A nivel anímico los sanitarios están muy afectados, especialmente el personal de UCI. No son pocas las bajas por ansiedad y depresión entre quienes atendieron la primera ola, por ejemplo. Tanto es así, que en su hospital cuentan con la ayuda de un psicólogo clínico especializado cuya función es la de atenderlos a ellos, a los sanitarios.
“La carga emocional de mis compañeros de UCI es tremenda; ellos relatan lo penoso que es ver cómo muchos pacientes, antes de sedarlos, se despiden por si no se volvieran a despertar, agradeciendo al personal sus cuidados y encargándoles que se despidan de sus familias”. Explica que aunque agradecen aquellos aplausos que tuvieron en su momento, lo que agradecerían de verdad “es que la gente se concienciara de que todavía hay muchísimos muertos”. Aunque sabe que se trata de buscar el equilibrio entre sanidad y economía, la profesional manifiesta que al menos “hay que seguir las normas”.
Ante los comportamientos irresponsables como los vistos en el fin del confinamiento, explica que a cada sanitario le afectarán de una manera y aunque son ciertamente desmotivadores, confía en que no van a afectar al trato con el enfermo. “Al final somos profesionales.

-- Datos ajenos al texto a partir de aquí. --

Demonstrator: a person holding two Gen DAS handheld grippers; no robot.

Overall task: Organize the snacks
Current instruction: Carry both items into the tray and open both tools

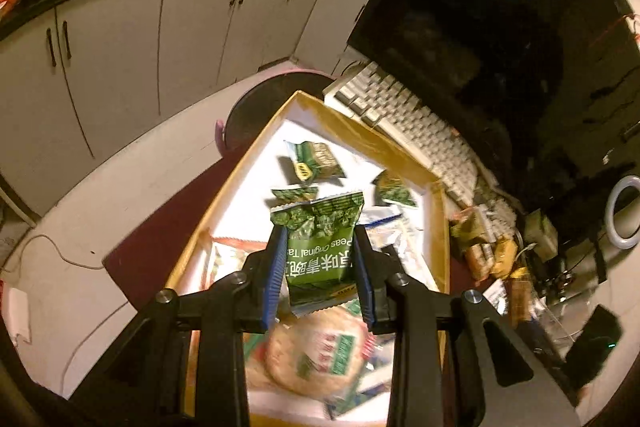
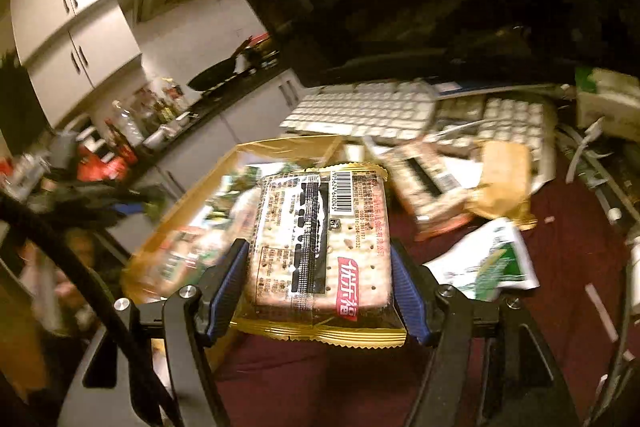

Cuando estás en el hospital dejas a un lado lo personal y das lo mejor de ti, porque es algo muy vocacional y siempre buscas ayudar al enfermo”.
Si todo esto se podría haber evitado ya nunca lo sabremos, pero desde luego, en esta ocasión, sí se podía saber, y tal vez el haber hecho las cosas de forma un poco más gradual hubiera evitado la locura colectiva y la llamada al descontrol que pudimos presenciar o incluso vivir en primera persona el sábado.